我有一个非常大的数据集,看起来简化如下:
row. member_id entry_id comment_count timestamp
1 1 a 4 2008-06-09 12:41:00
2 1 b 1 2008-07-14 18:41:00
3 1 c 3 2008-07-17 15:40:00
4 2 d 12 2008-06-09 12:41:00
5 2 e 50 2008-09-18 10:22:00
6 3 f 0 2008-10-03 13:36:00
我可以使用以下代码聚合计数:
transform(df, aggregated_count = ave(comment_count, member_id, FUN = cumsum))
但我想在累积数据中滞后1,或者我希望cumsum
忽略当前行。

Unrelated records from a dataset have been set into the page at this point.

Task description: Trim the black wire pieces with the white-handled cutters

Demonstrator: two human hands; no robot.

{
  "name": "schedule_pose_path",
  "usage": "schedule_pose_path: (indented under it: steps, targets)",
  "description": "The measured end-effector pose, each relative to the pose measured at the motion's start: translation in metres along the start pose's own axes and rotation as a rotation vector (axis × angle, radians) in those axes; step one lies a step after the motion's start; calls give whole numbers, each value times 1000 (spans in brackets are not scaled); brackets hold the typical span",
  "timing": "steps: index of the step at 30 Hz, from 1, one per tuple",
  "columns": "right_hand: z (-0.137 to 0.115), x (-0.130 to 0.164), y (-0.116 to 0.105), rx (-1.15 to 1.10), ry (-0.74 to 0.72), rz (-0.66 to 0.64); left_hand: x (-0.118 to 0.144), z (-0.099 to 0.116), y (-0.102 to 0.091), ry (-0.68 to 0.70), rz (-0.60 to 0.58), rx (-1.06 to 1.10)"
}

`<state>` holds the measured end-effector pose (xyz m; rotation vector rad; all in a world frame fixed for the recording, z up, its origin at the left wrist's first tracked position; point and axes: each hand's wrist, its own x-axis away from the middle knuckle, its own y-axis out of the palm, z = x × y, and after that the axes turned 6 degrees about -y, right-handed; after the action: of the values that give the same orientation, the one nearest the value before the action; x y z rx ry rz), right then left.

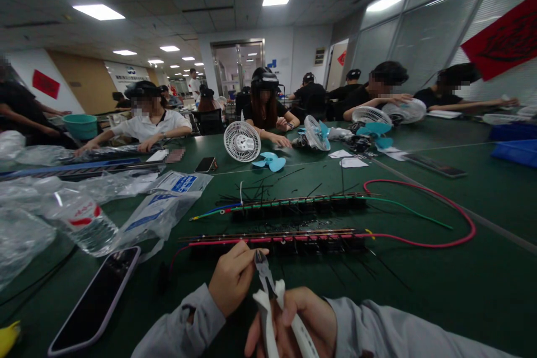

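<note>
My right hand [308, 313] grips a pair of diagonal cutters [265, 274] with white handles, its jaws pointing away from me. Beside the jaw tips, my left hand [232, 277] is closed, index finger and thumb together; whatever it pinches is too small to make out. Just beyond both hands lies a long black strip assembly with a red cable [323, 236] along it, the cable looping round at the right. Behind it rests a second such strip with a green wire [300, 201]. Thin black cable ties [388, 269] stick out of and lie around both strips.
At left are a phone [98, 299], a water bottle [84, 221] and plastic bags [161, 204]. Across the green table stand a fan grille [242, 141], blue fan blades [271, 162] and more fan parts. Several people sit around the far side. Blue trays [514, 152] stand at far right.
</note>
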<state>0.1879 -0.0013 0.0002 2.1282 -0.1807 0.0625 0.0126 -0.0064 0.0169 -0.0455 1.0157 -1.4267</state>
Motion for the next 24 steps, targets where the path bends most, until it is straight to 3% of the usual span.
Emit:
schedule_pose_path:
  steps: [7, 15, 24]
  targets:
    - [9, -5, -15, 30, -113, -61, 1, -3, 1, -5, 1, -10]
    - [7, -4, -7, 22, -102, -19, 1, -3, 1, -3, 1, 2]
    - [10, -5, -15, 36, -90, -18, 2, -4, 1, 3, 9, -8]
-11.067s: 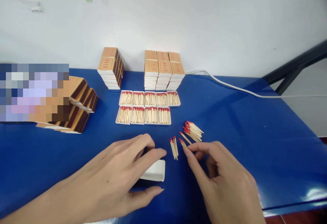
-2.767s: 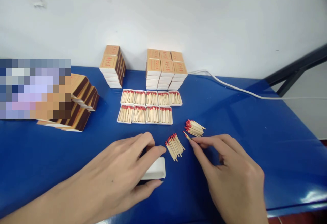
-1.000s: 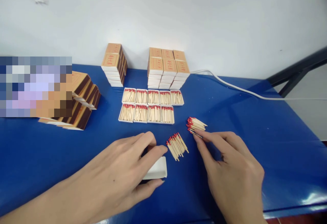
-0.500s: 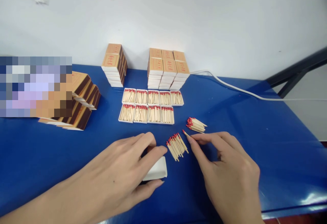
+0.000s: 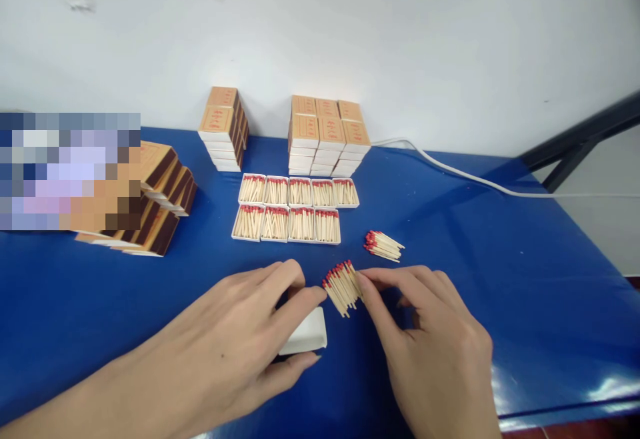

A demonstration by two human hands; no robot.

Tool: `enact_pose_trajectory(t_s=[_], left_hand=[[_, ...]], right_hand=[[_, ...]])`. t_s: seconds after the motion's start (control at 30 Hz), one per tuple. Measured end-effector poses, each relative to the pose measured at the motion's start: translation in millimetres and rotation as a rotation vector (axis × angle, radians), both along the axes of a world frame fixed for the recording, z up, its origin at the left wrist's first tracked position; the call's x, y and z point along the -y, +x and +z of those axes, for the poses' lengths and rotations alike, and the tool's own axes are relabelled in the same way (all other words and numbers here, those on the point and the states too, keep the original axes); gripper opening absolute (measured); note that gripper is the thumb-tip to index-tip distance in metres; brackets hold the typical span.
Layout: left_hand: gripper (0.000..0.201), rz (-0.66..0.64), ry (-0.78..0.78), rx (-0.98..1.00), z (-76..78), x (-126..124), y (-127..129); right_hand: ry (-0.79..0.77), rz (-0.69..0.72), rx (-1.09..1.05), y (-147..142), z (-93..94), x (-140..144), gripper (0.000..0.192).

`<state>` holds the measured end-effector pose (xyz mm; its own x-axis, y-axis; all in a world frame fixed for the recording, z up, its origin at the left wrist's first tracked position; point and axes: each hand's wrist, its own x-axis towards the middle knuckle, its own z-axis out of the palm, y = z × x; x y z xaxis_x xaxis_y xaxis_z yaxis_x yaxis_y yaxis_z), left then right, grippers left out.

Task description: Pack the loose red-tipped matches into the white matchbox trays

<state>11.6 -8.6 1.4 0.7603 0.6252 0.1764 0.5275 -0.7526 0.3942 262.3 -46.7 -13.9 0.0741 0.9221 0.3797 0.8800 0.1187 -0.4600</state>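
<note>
My left hand (image 5: 255, 335) is curled over a white matchbox tray (image 5: 307, 332), its thumb by the near side and a forefinger over the far side. The palm hides much of the tray. That forefinger's tip reaches the left edge of a small row of red-tipped matches (image 5: 343, 289) lying on the table. On the row's right edge, my right hand (image 5: 425, 332) has thumb and forefinger pinched together at a match, mostly hidden by the fingertips. A second loose bunch of matches (image 5: 384, 245) lies just beyond the right hand.
Several filled matchbox trays (image 5: 287, 223) stand in two rows farther back. Behind them are stacked closed matchboxes (image 5: 327, 135) and a smaller stack (image 5: 223, 129) against the wall. More matchboxes (image 5: 160, 199) are piled at left beside a blurred patch. A white cable (image 5: 465, 175) crosses the blue table (image 5: 500, 245).
My right hand has moved left, bringing the pinched match against the right edge of the match row. The row has shifted slightly left. My left hand stays in place.
</note>
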Motion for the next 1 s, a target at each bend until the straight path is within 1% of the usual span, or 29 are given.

结果应该是:
row. member_id entry_id comment_count timestamp previous_comments
1 1 a 4 2008-06-09 12:41:00 0
2 1 b 1 2008-07-14 18:41:00 4
3 1 c 3 2008-07-17 15:40:00 5
4 2 d 12 2008-06-09 12:41:00 0
5 2 e 50 2008-09-18 10:22:00 12
6 3 f 0 2008-10-03 13:36:00 0
有些想法我怎么能在R中做到这一点?也许甚至滞后大于1?
重现性数据:
# dput(df)
structure(list(member_id = c(1L, 1L, 1L, 2L, 2L, 3L), entry_id = c("a",
"b", "c", "d", "e", "f"), comment_count = c(4L, 1L, 3L, 12L,
50L, 0L), timestamp = c("2008-06-09 12:41:00", "2008-07-14 18:41:00",
"2008-07-17 15:40:00", "2008-06-09 12:41:00", "2008-09-18 10:22:00",
"2008-10-03 13:36:00")), .Names = c("member_id", "entry_id",
"comment_count", "timestamp"), row.names = c("1", "2", "3", "4",
"5", "6"), class = "data.frame")
答案 0 :(得分:10)
您可以使用lag
中的dplyr
并更改k
library(dplyr)
df %>%
group_by(member_id) %>%
mutate(previous_comments=lag(cumsum(comment_count),k=1, default=0))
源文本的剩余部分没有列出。